■ DIRECTIONS FOR THIS TASK ■
Within the data that follows, set down exactly the lines from the one containing "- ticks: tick" through the one containing "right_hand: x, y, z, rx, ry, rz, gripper", both ends included.
===== COLLECTED MATERIAL
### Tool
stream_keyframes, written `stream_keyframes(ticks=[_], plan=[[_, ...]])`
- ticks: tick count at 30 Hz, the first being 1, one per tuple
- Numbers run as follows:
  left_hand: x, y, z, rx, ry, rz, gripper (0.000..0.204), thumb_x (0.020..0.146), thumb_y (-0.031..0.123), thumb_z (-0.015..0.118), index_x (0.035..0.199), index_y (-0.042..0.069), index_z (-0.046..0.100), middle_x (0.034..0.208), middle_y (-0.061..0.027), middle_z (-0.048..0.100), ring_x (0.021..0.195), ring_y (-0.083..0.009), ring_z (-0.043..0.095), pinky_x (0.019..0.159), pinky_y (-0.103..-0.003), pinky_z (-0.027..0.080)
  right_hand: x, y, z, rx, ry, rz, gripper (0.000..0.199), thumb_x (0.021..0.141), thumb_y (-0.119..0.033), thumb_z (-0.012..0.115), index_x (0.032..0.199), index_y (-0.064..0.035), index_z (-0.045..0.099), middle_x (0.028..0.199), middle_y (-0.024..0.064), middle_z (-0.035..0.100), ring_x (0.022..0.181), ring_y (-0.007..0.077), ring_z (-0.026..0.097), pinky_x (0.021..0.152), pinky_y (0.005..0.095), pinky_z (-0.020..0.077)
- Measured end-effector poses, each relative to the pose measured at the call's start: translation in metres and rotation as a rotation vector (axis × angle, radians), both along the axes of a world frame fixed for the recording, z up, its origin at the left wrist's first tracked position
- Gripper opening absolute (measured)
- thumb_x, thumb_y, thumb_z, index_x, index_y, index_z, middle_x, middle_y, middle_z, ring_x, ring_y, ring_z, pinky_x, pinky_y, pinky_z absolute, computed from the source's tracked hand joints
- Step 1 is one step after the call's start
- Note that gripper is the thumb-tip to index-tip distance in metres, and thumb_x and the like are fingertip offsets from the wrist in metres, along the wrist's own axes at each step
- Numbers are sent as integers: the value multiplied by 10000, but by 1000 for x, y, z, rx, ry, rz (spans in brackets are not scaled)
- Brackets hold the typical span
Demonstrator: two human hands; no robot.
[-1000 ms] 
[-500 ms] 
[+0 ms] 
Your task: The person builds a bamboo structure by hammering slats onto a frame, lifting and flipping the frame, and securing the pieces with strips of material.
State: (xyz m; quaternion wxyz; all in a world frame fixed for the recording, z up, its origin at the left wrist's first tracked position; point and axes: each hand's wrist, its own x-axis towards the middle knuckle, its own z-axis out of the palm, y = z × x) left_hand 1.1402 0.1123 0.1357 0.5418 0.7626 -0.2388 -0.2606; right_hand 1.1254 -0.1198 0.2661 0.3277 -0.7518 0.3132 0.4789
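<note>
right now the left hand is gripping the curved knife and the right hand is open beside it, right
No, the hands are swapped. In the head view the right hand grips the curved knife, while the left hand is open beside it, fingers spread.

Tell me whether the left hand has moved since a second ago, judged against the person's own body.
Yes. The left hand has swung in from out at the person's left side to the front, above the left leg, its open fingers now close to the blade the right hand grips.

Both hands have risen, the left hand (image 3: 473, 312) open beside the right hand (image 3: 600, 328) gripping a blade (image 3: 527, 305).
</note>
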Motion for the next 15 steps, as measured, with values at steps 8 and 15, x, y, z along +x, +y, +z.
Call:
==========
■ EXERCISE ANSWER ■
- ticks: tick count at 30 Hz, the first being 1, one per tuple
- Numbers run as follows:
  left_hand: x, y, z, rx, ry, rz, gripper (0.000..0.204), thumb_x (0.020..0.146), thumb_y (-0.031..0.123), thumb_z (-0.015..0.118), index_x (0.035..0.199), index_y (-0.042..0.069), index_z (-0.046..0.100), middle_x (0.034..0.208), middle_y (-0.061..0.027), middle_z (-0.048..0.100), ring_x (0.021..0.195), ring_y (-0.083..0.009), ring_z (-0.043..0.095), pinky_x (0.019..0.159), pinky_y (-0.103..-0.003), pinky_z (-0.027..0.080)
  right_hand: x, y, z, rx, ry, rz, gripper (0.000..0.199), thumb_x (0.021..0.141), thumb_y (-0.119..0.033), thumb_z (-0.012..0.115), index_x (0.032..0.199), index_y (-0.064..0.035), index_z (-0.045..0.099), middle_x (0.028..0.199), middle_y (-0.024..0.064), middle_z (-0.035..0.100), ring_x (0.022..0.181), ring_y (-0.007..0.077), ring_z (-0.026..0.097), pinky_x (0.021..0.152), pinky_y (0.005..0.095), pinky_z (-0.020..0.077)

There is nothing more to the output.